▸ **Instructions for the task**:
Search the entries for the word "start". Copy each line in which it is found.

#### Records shown

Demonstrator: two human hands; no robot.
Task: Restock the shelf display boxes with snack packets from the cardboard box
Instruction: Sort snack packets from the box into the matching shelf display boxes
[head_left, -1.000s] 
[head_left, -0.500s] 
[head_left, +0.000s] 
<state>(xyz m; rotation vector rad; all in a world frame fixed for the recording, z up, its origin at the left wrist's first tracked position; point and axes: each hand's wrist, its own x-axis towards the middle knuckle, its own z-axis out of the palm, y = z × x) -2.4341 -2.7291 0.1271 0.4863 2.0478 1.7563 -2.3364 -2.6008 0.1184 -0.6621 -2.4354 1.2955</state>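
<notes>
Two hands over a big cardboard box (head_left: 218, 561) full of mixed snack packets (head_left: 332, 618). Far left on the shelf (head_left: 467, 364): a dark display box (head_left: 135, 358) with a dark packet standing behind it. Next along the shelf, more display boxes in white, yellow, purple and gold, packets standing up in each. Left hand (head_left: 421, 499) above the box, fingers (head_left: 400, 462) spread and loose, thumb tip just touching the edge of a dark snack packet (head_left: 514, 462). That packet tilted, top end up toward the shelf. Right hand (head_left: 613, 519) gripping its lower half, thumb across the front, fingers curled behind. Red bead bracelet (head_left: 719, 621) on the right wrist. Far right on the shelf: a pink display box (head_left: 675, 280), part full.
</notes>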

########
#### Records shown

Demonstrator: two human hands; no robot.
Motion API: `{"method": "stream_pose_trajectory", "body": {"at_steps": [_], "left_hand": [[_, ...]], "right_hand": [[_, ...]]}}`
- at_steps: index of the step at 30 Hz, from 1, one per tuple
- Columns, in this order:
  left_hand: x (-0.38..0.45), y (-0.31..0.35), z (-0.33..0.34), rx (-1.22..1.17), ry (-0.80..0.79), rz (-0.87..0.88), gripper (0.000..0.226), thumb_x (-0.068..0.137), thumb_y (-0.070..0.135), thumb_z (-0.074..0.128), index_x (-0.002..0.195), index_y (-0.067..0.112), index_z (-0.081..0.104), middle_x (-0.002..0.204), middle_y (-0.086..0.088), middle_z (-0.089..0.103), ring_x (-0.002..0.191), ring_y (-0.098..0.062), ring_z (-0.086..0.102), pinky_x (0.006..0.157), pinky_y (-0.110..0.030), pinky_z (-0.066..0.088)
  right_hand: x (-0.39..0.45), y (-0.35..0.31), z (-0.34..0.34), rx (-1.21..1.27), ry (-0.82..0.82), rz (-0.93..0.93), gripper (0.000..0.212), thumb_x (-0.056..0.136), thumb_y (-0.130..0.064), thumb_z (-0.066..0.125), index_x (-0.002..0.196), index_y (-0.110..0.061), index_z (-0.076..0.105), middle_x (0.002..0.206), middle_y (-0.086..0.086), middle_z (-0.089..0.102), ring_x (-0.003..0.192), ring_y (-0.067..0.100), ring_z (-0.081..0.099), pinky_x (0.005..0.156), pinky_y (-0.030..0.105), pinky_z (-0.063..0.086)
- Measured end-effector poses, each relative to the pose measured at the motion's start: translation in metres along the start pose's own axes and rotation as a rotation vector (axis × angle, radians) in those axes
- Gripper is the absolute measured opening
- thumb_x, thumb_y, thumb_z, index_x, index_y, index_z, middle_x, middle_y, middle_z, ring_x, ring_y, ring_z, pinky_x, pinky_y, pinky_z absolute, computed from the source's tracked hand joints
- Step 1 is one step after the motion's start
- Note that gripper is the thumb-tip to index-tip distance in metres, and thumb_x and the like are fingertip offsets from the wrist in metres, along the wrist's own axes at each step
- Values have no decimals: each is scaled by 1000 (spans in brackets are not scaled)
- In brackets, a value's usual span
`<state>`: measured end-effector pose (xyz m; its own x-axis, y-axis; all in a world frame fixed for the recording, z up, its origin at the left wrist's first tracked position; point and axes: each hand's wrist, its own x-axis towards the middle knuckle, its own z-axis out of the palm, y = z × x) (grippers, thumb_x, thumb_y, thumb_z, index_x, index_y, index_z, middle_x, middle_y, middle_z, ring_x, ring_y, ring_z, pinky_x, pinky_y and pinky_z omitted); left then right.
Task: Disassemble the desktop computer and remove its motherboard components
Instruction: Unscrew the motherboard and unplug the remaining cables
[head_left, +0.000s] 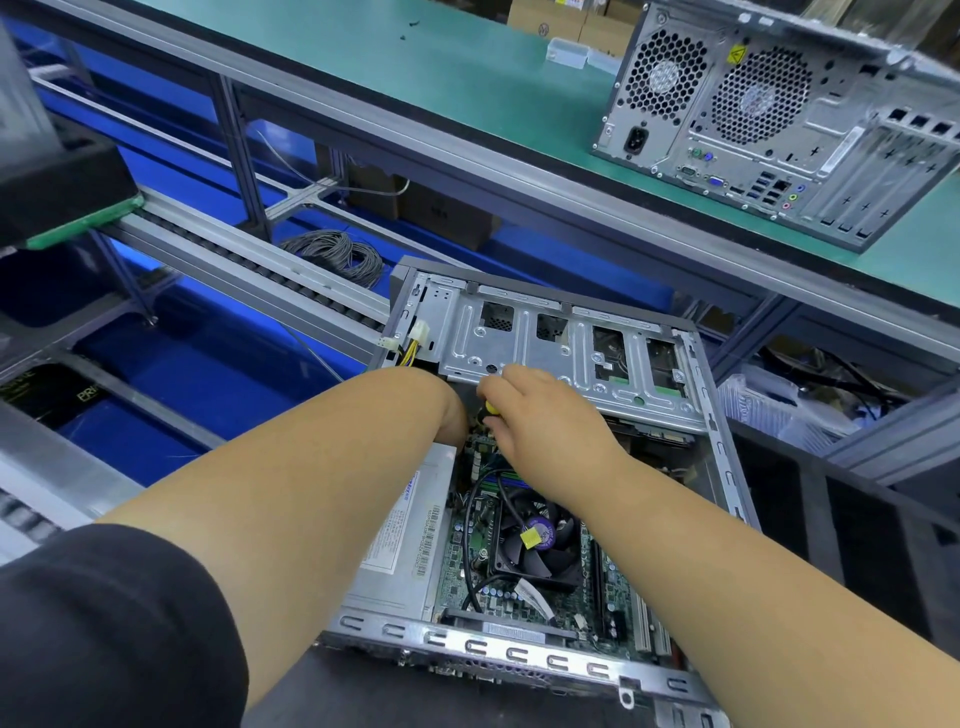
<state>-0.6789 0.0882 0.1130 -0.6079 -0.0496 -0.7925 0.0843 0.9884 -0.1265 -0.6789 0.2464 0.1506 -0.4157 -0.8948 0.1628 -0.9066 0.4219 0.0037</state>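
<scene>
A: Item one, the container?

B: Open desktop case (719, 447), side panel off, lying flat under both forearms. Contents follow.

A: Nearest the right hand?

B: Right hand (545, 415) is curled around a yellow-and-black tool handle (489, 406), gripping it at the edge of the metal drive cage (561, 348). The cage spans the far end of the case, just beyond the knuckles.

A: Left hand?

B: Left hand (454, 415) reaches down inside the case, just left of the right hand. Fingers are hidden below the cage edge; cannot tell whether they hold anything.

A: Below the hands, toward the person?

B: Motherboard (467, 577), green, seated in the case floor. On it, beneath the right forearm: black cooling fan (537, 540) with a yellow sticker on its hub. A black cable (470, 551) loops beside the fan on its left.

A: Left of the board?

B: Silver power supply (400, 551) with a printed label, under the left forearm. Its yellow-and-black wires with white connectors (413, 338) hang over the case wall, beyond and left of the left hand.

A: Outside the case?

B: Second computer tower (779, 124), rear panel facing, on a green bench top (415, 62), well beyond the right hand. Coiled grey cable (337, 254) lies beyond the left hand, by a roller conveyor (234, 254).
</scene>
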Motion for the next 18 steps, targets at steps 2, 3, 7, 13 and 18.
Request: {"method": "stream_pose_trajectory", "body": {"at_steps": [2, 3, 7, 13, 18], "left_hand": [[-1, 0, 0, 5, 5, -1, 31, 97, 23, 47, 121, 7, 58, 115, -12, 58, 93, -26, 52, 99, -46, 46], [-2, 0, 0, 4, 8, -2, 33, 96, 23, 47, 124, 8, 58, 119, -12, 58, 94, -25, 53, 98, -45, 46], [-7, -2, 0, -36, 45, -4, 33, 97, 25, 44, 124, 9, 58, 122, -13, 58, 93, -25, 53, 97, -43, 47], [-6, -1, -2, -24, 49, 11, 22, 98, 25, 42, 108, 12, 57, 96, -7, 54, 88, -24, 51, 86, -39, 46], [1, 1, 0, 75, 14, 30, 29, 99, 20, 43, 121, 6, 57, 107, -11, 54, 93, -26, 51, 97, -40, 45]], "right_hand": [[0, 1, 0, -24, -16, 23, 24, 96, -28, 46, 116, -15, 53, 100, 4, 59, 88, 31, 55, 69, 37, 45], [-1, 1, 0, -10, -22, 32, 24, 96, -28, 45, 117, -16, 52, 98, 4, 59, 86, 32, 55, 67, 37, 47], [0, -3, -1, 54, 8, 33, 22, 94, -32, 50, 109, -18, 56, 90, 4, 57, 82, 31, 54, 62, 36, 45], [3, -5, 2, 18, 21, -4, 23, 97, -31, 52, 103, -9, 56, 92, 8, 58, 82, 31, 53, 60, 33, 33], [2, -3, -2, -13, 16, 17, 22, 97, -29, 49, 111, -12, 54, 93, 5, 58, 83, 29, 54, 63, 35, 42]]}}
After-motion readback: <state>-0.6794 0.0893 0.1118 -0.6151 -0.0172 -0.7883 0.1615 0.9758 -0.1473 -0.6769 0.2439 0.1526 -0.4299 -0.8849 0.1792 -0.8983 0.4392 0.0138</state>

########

▸ **Your solution**:
- Measured end-effector poses, each relative to the pose measured at the motion's start: translation in metres along the start pose's own axes and rotation as a rotation vector (axis × angle, radians) in those axes
- Step 1 is one step after the motion's start

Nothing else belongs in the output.